Exercise instructions:
Without including any pictures, copy every line below exactly.

------------------------

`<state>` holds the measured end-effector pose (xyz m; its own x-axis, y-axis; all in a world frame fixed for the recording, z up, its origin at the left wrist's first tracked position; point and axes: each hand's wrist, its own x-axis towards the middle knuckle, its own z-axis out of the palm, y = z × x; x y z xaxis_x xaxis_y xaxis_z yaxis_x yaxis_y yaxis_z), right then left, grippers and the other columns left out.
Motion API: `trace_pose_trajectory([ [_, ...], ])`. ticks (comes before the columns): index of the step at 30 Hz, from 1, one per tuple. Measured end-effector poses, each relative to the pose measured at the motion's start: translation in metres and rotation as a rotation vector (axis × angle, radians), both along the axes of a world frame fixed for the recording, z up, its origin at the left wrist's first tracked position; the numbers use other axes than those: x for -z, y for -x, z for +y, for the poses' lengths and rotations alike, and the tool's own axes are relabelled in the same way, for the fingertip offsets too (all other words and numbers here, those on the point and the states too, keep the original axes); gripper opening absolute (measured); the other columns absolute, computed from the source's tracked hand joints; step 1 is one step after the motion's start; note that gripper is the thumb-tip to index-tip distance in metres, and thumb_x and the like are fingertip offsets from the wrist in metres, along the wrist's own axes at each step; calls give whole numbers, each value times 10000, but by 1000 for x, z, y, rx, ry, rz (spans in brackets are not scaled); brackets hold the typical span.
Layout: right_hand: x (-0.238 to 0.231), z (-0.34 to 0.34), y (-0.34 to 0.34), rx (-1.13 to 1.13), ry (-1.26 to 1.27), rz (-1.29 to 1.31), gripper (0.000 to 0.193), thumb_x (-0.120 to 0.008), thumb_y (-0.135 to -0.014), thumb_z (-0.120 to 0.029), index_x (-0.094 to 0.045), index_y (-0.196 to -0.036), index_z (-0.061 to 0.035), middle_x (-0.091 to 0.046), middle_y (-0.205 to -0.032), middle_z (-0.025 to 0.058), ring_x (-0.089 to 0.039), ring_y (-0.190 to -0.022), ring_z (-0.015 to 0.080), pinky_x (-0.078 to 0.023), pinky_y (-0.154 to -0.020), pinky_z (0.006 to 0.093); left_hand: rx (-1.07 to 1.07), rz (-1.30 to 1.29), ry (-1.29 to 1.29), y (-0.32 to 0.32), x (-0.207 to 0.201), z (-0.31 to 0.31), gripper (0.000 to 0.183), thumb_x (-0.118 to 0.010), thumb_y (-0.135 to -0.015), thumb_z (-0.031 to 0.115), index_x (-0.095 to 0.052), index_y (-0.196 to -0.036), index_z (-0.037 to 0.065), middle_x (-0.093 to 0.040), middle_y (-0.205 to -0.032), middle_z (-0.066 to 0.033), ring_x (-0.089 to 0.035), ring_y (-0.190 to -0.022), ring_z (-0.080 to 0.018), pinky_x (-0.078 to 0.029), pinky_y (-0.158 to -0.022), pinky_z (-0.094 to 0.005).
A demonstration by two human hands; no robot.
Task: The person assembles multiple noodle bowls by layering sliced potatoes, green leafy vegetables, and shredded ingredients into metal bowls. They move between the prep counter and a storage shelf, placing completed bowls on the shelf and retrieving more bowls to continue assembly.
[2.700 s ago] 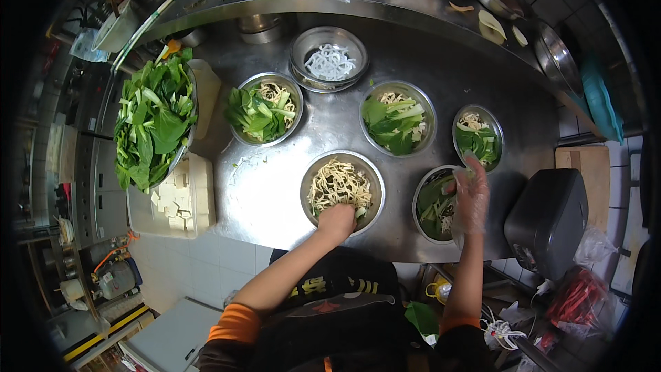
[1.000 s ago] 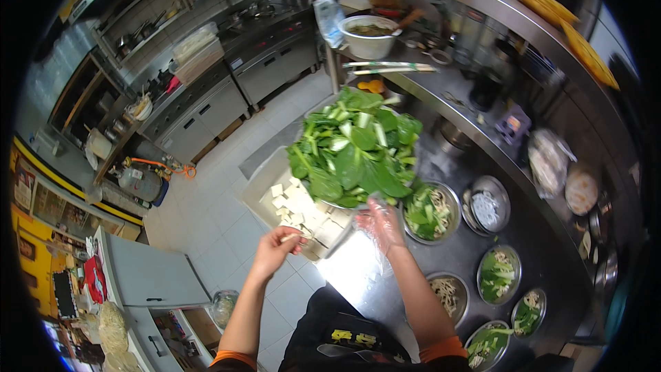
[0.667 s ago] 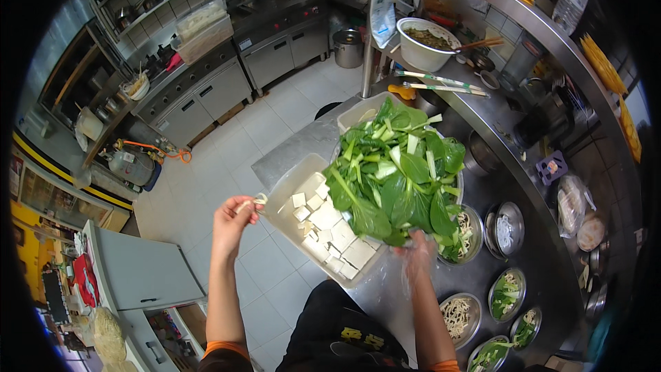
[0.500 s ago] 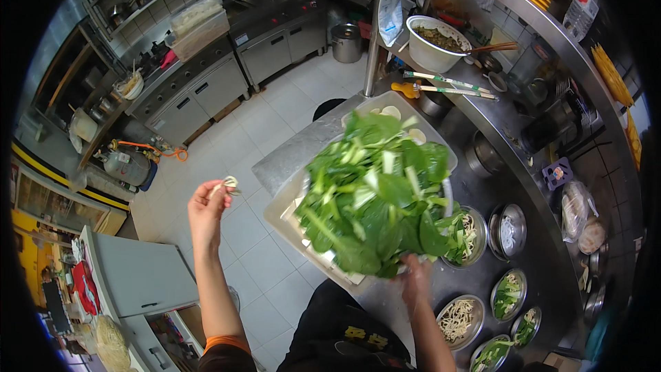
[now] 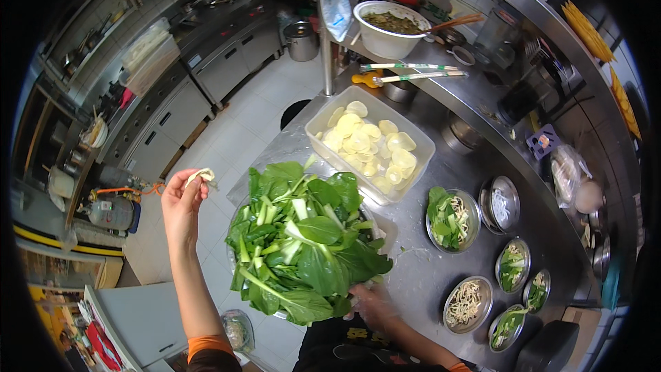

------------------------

Solution for this task:
`<state>` holds the measured end-effector pose (xyz m; its own x-axis, y-axis; all in a world frame fixed for the recording, z up, its origin at the left wrist's first tracked position; point and axes: each hand's wrist, its own x-axis towards the middle knuckle, its own z-axis out of the palm, y = z × x; x y z xaxis_x xaxis_y xaxis_z yaxis_x yaxis_y yaxis_z), right then left, grippers and the other columns left out.
Motion API: `trace_pose_trajectory([ [_, ...], ])`. ticks (comes before the columns): index of the step at 30 Hz, from 1, one per tuple. Measured end-effector poses, each relative to the pose measured at the motion's start: translation in metres and rotation as a rotation vector (axis × angle, radians), both along the axes of a world frame fixed for the recording, z up, its origin at the left wrist's first tracked position; the numbers use other axes than those: x for -z, y for -x, z for +y, for the poses' lengths and rotations alike, and the tool's own axes are relabelled in the same way, for the fingertip offsets too (all other words and numbers here, those on the point and the states too, keep the original axes); gripper opening absolute (measured); the other columns absolute, computed from the source's tracked hand joints; step 1 is one step after the motion's start; note that gripper is the thumb-tip to index-tip distance in metres, and thumb_x and the like are fingertip offsets from the wrist in metres, along the wrist's own axes at each step; calls give whole numbers, each value times 10000, but by 1000 for x, z, y, rx, ry, rz (spans in brackets are not scaled); brackets hold the typical span.
Layout: right_hand: x (-0.238 to 0.231), z (-0.34 to 0.34), y (-0.34 to 0.34), rx (-1.13 to 1.13), ry (-1.26 to 1.27), rz (-1.29 to 1.31), gripper (0.000 to 0.193), thumb_x (-0.120 to 0.008), thumb_y (-0.135 to -0.014), thumb_z (-0.120 to 0.029), index_x (-0.094 to 0.045), index_y (-0.196 to -0.036), index_z (-0.061 to 0.035), middle_x (-0.091 to 0.046), middle_y (-0.205 to -0.032), middle_z (-0.025 to 0.058), ring_x (-0.089 to 0.039), ring_y (-0.190 to -0.022), ring_z (-0.015 to 0.080), pinky_x (-0.078 to 0.023), pinky_y (-0.154 to -0.020), pinky_z (0.006 to 0.093); left_hand: rx (-1.07 to 1.07), rz (-1.30 to 1.29), ry (-1.29 to 1.29), y (-0.32 to 0.32), x (-0.207 to 0.201), z (-0.31 to 0.31), gripper (0.000 to 0.183), thumb_x (-0.118 to 0.010), thumb_y (-0.135 to -0.015), thumb_z (-0.031 to 0.115), index_x (-0.095 to 0.052), index_y (-0.196 to -0.036), index_z (-0.037 to 0.065), middle_x (-0.093 to 0.040), middle_y (-0.205 to -0.032), middle_z (-0.066 to 0.033), ring_x (-0.089 to 0.035), ring_y (-0.190 to -0.022), ring_z (-0.080 to 0.018), pinky_x (-0.078 to 0.029), pinky_y (-0.158 to -0.022), pinky_z (-0.094 to 0.005).
A demonstration by two human hands; no robot.
Task: The person assembles multiple noodle bowls by layering sliced potatoes, green leafy vegetables, and shredded ingredients into metal bowls. They move between the prep counter and a storage shelf, placing completed bowls on the shelf and retrieving more bowls to continue assembly.
[2.700 s ago] 
[1.000 s ago] 
[0.667 s ago] 
[0.500 s ago] 
[now] 

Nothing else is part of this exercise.